No como quien regresa a lo mismo, sino con más historias para aportar. Al terminar, Mateo le entregó una herramienta, un cuchillo con el mango gastado por el uso, y dentro del mango, como secreto, un trozo de mimbre curtido con una marca que solo ellos entendían. Herminio la apretó contra el pecho y, sin haberlo planeado, dejó en la viga del taller un cesto nuevo, pequeño, con una cinta torcida, símbolo de que la enseñanza no quedaba cerrada.

Cuando cerró la puerta por última vez, apoyó la mano en la madera tallada y la recorrió hasta la cruz. El surco le devolvió el tacto de otras manos, nombres sin tinta. Al ponerse en marcha por el camino de la Vera Cruz, escuchó detrás el crujir del mimbre y las voces que se iban disipando como un eco. Allí, en cada paso, llevaba no solo un cesto, sino la presencia de quienes lo habían acompañado. Y el camino, que siempre empieza donde terminan las certezas, lo recibió con la misma humildad con que el riachuelo acoge una rama, dispuesto a seguir tejiendo.


Comentario del autor

Este capítulo marca el cierre natural de un ciclo y el comienzo de otro. Herminio, que llegó a la Granja como un peregrino sin rumbo, se ha convertido en raíz, en memoria viva de una comunidad que aprendió a transformar el trabajo en herencia. Su despedida no es una partida trágica, sino el gesto sereno de quien comprende que la vida —como el Mimbre— solo mantiene su fuerza si sigue doblándose al ritmo del tiempo.
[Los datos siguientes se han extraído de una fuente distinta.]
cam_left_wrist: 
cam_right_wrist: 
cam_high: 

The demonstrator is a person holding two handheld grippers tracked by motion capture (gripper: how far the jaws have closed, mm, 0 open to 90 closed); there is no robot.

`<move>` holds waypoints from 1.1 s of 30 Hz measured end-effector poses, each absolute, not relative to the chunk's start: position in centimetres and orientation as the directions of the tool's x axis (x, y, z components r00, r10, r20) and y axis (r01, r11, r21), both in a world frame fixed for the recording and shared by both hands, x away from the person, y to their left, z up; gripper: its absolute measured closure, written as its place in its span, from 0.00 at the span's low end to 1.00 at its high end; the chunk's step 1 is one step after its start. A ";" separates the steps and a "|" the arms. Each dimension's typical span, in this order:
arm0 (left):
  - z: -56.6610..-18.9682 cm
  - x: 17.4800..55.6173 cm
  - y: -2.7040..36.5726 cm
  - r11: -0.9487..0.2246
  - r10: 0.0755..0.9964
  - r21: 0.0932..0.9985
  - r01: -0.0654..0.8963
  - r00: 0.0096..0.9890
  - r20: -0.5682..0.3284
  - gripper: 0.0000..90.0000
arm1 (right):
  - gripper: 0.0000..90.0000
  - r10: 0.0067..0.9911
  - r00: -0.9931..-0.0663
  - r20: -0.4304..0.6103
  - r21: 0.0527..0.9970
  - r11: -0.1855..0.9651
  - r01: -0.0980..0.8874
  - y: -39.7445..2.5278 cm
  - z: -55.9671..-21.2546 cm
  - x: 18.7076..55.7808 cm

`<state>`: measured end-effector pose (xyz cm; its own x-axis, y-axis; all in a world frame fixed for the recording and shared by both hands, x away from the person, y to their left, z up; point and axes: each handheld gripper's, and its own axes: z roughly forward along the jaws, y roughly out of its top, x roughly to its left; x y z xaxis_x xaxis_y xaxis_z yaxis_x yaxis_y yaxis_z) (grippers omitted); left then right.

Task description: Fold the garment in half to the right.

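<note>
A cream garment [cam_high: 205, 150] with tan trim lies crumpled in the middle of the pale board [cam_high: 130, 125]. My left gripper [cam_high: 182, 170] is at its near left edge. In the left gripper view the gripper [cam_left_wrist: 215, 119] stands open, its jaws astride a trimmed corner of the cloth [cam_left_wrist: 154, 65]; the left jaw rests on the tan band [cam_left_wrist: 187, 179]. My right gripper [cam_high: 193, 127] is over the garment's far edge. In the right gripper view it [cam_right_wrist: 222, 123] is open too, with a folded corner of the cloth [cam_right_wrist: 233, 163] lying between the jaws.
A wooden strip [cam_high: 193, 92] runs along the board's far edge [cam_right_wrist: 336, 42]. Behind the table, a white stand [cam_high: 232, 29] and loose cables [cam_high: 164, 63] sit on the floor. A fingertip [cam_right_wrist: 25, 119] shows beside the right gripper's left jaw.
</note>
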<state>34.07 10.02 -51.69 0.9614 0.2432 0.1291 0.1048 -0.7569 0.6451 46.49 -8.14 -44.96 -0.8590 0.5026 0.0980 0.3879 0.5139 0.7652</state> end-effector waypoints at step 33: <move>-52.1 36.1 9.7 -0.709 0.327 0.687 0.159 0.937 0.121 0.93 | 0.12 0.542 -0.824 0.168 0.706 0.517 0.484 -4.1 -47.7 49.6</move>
En estas páginas, las manos jóvenes simbolizan la continuidad, no solo aprenden un oficio, sino una forma de mirar el mundo. Cada gesto de Herminio, cada enseñanza transmitida entre risas y silencios, refleja la convicción de que lo aprendido con amor no se pierde, se transforma en otros.

El regreso al camino no representa una huida, sino la culminación de un aprendizaje. Herminio se marcha sabiendo que ha dejado algo más que canastos: ha dejado comunidad. Y eso, en el fondo, es el verdadero eco de las espadas —el rumor persistente de la humanidad que sobrevive al conflicto y al tiempo.